Read this thread first. It'll blow your mind. No spoilers. I'll respond as a reply to this tweet. https://twitter.com/johncarlosbaez/status/1298274201682325509
The issue is Stein's paradox. I will always think about this as Carl Morris taught me to: as an issue of batting averages.

Say you have a bunch of batters, halfway through the season, and you want to predict an end-of-season batting average for each.
If you knew nothing about baseball ahead of time, and only had the stats for one batter, the answer is simple: your best guess for their end-of-season average is their current average. No method dominates this in mean-squared-error (MSE); the future is kinda like the past.
But if you have a bunch of batters at mid-season, it's reasonable to imagine that most of them are kinda average. In other words, your best estimate of batter A's average for the second half-season should be somewhere between A's first half-season, and the global mean.
Stein's estimator tells you how much you should "shrink" towards the global mean. Essentially, this plan only works because most batters are kinda average; so the more exceptional a batter is, the less you should move their average towards the mean.
Aak, no, this goes to show how counterintuitive all this is. Previous tweet is wrong. See if you can see why before you go on.
What I should have said is, "the more exceptional the most-exceptional batter is, the less you should move all of their averages towards the mean". Which is also intuitive, but frankly my intuition fits both versions, while only one of them is correct.
Moving on...

The really surprising thing about the James-Stein estimator is that it dominates. If you wrote a program to use the J-S estimator for batting averages, and somebody tried to trick it by including the number of meters to the moon in the list, your program still wins.
That is to say, your program would move its estimate of all the batting averages slightly upwards, to fit in with the moon distance; but by very little, as it would see these numbers vary by a lot overall.
Meanwhile, it would move the lowest batting average up by very slightly more than the highest batting average.
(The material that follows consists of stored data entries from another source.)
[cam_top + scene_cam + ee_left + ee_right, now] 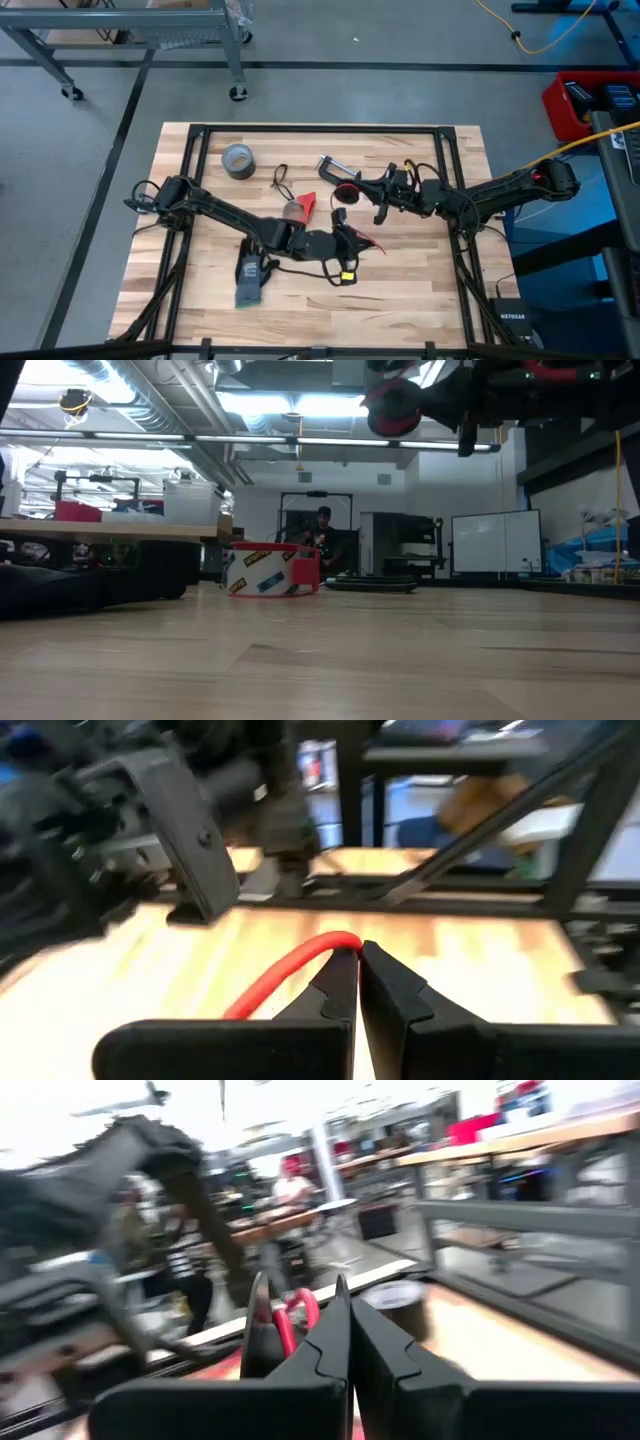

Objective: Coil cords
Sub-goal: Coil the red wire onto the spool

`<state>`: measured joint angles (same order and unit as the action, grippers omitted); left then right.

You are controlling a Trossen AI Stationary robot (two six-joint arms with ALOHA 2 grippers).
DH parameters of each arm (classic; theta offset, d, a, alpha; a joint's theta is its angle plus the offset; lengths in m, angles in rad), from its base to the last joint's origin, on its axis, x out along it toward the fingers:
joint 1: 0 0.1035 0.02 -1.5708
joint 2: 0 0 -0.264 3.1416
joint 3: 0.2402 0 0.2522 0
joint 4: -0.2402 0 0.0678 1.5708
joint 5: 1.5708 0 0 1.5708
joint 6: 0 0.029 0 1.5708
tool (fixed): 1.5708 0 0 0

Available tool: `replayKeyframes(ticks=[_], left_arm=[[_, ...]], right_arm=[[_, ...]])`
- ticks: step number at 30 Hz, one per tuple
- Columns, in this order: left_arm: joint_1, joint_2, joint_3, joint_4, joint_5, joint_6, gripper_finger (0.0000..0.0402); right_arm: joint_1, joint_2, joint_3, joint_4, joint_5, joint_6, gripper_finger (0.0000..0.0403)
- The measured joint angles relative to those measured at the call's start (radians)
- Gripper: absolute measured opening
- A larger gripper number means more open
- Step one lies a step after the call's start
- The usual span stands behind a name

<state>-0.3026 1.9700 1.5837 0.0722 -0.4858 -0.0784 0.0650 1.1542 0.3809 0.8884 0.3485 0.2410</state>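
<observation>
Print on the red-and-white tape ring [272, 572] in the low view: blue and white label patches, lettering too blurred for me to read. Small box [511, 322] at the table's near right corner carries white lettering, unreadable to me. No other text legible.

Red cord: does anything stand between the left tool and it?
Nothing visible does. The left tool is shut on the red cord, which arcs away over the table. The right tool hangs farther off, above the table.
</observation>
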Motion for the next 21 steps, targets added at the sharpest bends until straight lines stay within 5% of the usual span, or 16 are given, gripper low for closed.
replayKeyframes(ticks=[5,11,21], left_arm=[[-0.003,0.006,-0.001,-0.045,-0.130,-0.042,0.0000],[0.018,0.009,-0.040,-0.052,-0.153,-0.132,0.0000],[0.072,0.009,-0.040,-0.060,-0.008,-0.284,0.0000]], right_arm=[[0.000,0.000,0.000,0.047,0.103,-0.016,0.0005],[0.000,0.000,0.000,0.146,0.105,-0.095,0.0005],[0.000,0.000,0.000,0.295,0.142,-0.201,0.0005]])
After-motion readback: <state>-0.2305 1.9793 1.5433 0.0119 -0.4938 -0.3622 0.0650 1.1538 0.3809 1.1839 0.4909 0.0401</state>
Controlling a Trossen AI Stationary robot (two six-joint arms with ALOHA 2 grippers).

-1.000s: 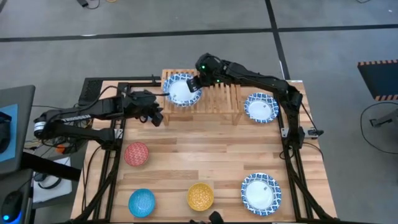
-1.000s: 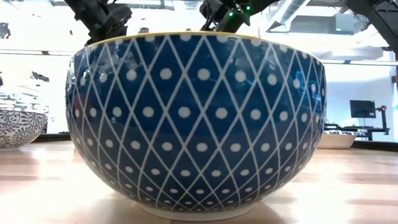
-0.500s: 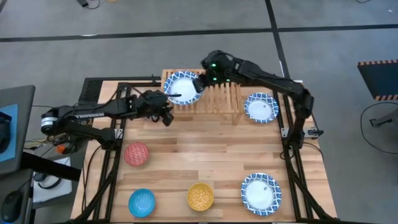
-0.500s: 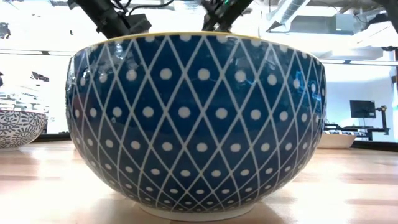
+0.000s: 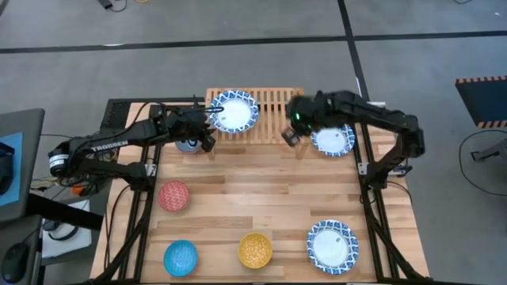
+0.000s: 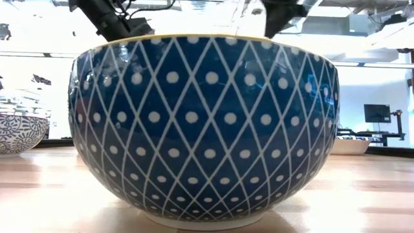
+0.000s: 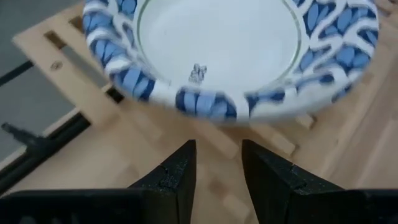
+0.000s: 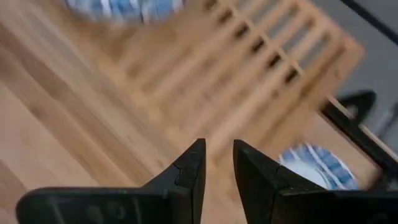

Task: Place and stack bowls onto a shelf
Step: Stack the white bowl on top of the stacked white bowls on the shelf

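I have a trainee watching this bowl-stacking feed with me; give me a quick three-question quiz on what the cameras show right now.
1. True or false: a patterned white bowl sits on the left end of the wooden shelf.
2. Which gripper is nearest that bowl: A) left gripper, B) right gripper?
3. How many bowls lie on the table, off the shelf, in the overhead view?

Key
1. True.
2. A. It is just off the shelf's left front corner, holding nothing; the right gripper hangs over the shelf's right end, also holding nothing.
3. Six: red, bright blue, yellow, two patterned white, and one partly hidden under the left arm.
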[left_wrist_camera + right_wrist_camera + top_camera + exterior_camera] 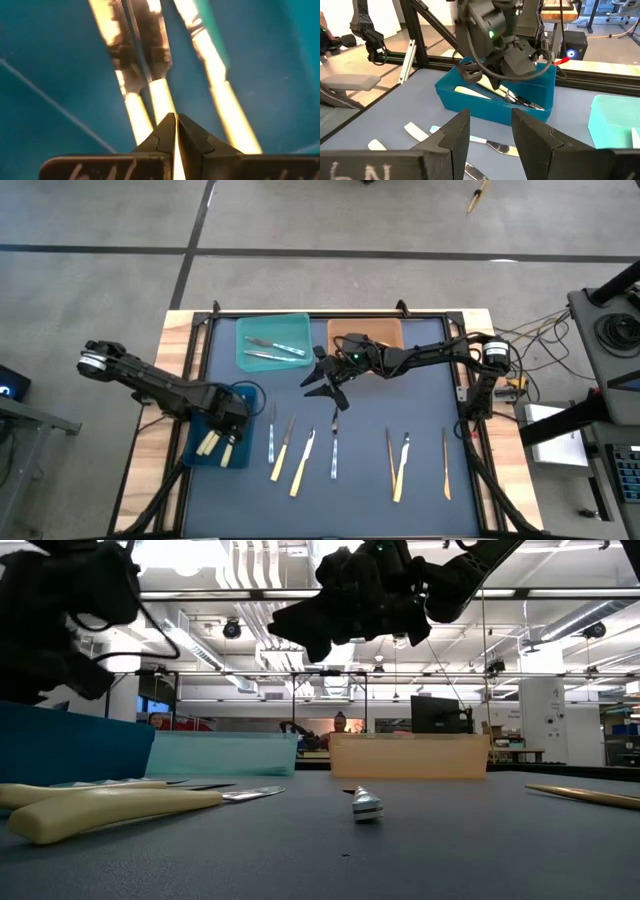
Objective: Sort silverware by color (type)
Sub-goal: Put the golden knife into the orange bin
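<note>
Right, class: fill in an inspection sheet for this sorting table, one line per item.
Surface: dark mat, wooden edges.
Job's things: yellow-handled silverware in the dark blue bin; grey pieces in the teal bin; eight pieces loose on the mat.
Clutter: nothing seen.
Grippers: left gripper shut inside the dark blue bin; right gripper open, empty, above the mat.
Cables: bundle right of the table.
Surroundings: tan bin; equipment right of the table.

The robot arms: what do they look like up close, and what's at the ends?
Both arms are dark, jointed and slim, with black cables along them. Each ends in a gripper: the left gripper has two tapered black fingers; the right gripper has blocky black ones. A green light glows on the left arm's wrist.
</note>
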`<state>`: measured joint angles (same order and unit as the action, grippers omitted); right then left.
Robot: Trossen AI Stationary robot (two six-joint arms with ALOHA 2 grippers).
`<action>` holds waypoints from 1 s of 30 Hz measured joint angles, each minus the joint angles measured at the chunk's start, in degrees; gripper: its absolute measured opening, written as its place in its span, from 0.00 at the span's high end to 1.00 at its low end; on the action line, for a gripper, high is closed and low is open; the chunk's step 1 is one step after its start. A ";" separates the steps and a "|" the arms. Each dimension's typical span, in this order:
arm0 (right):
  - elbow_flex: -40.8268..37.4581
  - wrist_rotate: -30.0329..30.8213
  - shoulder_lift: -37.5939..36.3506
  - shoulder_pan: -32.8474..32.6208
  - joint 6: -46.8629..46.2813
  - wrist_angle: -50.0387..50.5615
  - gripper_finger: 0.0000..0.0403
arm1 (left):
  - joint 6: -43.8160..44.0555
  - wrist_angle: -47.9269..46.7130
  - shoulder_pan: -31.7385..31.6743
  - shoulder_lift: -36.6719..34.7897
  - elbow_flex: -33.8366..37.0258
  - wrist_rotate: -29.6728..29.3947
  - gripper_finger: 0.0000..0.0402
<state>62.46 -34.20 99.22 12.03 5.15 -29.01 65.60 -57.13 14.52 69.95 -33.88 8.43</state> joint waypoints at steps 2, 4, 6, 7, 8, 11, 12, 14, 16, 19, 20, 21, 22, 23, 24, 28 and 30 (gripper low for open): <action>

On average, this would let its MSE beat the naive estimator, because the lowest-average batter is likely to regress towards the mean over the second half-season.
Essentially, what happened is
① you made a reasonable prior guess: "all the batting averages will be sorta the same";
② you checked how well your guess fit the data
③ the better it fits overall, the more you trusted your guess to fix each specific data point.
Note that this overall procedure dominates *even if your guess was kinda crazy*. Instead of guessing that all the batters would be the same, you could have guessed that anyone whose name started with a "B" would average twice as high.
This crazy version of the J-S estimator would of course lose out in practice to the J-S estimator based on expected equality. But because step ② protects you from ever trusting your prior guess by too much, it still dominates the naive estimator!
So, finally, we can answer @johncarlosbaez's question: why does this work with 3 numbers, but not with 2?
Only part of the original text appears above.